Reputation: 864
I wrote some code to find the best fitting line for a couple of data points using the analytical solution to least squares. Now I would like to print the error between the actual data and my estimated line, but I have no idea how to compute it.

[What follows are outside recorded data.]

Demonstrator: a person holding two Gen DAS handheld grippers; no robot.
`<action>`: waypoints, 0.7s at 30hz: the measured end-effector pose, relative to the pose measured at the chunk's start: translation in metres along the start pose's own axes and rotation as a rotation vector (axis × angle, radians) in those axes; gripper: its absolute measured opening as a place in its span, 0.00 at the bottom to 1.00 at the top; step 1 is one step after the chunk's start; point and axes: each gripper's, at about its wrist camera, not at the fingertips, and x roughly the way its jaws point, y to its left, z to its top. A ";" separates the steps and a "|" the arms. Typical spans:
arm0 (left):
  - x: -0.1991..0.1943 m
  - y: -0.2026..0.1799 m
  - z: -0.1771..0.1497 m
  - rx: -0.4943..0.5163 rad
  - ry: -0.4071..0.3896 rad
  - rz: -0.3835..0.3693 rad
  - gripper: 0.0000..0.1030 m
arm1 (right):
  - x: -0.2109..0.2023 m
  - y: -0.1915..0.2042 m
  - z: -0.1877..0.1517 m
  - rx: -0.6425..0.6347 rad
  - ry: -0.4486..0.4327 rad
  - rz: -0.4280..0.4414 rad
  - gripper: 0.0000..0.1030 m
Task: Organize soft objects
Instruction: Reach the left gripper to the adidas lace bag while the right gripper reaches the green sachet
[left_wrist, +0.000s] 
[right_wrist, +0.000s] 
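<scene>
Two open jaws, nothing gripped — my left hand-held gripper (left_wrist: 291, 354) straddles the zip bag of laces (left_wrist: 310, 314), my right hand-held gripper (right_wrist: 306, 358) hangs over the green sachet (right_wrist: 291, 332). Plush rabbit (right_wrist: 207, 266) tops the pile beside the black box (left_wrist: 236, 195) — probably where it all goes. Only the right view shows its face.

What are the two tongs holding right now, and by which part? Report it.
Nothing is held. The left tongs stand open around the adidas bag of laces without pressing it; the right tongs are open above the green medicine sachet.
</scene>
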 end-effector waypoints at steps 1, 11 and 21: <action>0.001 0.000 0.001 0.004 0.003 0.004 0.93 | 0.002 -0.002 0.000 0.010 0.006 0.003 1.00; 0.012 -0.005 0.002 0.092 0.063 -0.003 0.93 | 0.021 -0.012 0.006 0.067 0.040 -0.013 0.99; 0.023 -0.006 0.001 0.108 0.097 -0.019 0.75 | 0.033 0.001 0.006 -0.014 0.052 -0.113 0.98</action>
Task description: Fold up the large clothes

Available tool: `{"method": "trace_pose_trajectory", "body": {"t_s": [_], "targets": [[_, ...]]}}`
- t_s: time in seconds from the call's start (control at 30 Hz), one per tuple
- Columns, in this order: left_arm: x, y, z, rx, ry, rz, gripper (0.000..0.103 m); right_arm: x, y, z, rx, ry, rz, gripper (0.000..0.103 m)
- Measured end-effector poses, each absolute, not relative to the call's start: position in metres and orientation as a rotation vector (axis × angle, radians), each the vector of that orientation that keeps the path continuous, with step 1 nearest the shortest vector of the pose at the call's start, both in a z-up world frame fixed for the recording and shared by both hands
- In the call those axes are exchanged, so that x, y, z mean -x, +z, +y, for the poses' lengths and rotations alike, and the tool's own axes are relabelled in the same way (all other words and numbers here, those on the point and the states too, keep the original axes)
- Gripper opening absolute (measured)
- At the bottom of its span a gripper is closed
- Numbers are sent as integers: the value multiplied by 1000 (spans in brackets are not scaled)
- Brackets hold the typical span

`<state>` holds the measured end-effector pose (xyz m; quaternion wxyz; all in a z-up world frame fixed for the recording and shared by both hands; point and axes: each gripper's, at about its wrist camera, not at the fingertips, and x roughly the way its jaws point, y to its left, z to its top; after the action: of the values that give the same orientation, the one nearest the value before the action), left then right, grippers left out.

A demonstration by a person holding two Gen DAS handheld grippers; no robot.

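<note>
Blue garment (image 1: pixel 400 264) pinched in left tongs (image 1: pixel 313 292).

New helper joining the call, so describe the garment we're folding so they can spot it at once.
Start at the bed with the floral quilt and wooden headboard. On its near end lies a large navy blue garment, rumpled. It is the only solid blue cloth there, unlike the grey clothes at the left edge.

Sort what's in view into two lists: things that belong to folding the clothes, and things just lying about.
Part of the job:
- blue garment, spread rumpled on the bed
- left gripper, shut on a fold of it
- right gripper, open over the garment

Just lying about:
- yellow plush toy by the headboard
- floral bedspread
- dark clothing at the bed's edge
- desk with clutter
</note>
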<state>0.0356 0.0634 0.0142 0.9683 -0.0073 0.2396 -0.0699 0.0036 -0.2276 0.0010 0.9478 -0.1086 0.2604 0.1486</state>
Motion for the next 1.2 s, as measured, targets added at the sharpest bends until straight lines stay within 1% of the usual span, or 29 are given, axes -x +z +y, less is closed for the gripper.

Here is my code:
import numpy as np
import matplotlib.pyplot as plt
A = np.array(((0,1),
(1,1),
(2,1),
(3,1)))
b = np.array((1,2,0,3), ndmin = 2 ).T
xstar = np.matmul( np.matmul( np.linalg.inv( np.matmul(A.T, A) ), A.T), b)
print(xstar)
plt.scatter(A.T[0], b)
u = np.linspace(0,3,20)
plt.plot(u, u * xstar[0] + xstar[1], 'b-')
Upvotes: 1
Views: 4616
Reputation: 2905
Note that numpy
has a function for it, calles lstsq
(i.e. least-squares), that returns the residuals as well as the solution, so you don't have to implement it yourself:
xstar, residuals = np.linalg.lstsq(A,b)
MSE = np.mean(residuals)
SSE = np.sum(residuals)
try it!
Upvotes: 0
Reputation: 1350
You have already plotted the predictions from the linear regression. So from the value of the prediction, you can calculate the "sum of square errors (SSE)" or the "mean square error (MSE)" as follows:
y_prediction = u * xstar[0] + xstar[1]
SSE = np.sum(np.square(y_prediction - b))
MSE = np.mean(np.square(y_prediction - b))
print(SSE)
print(MSE)
An aside note. You might want to use np.linalg.pinv
as that is a more numerically stable matrix inverse operator.
Upvotes: 4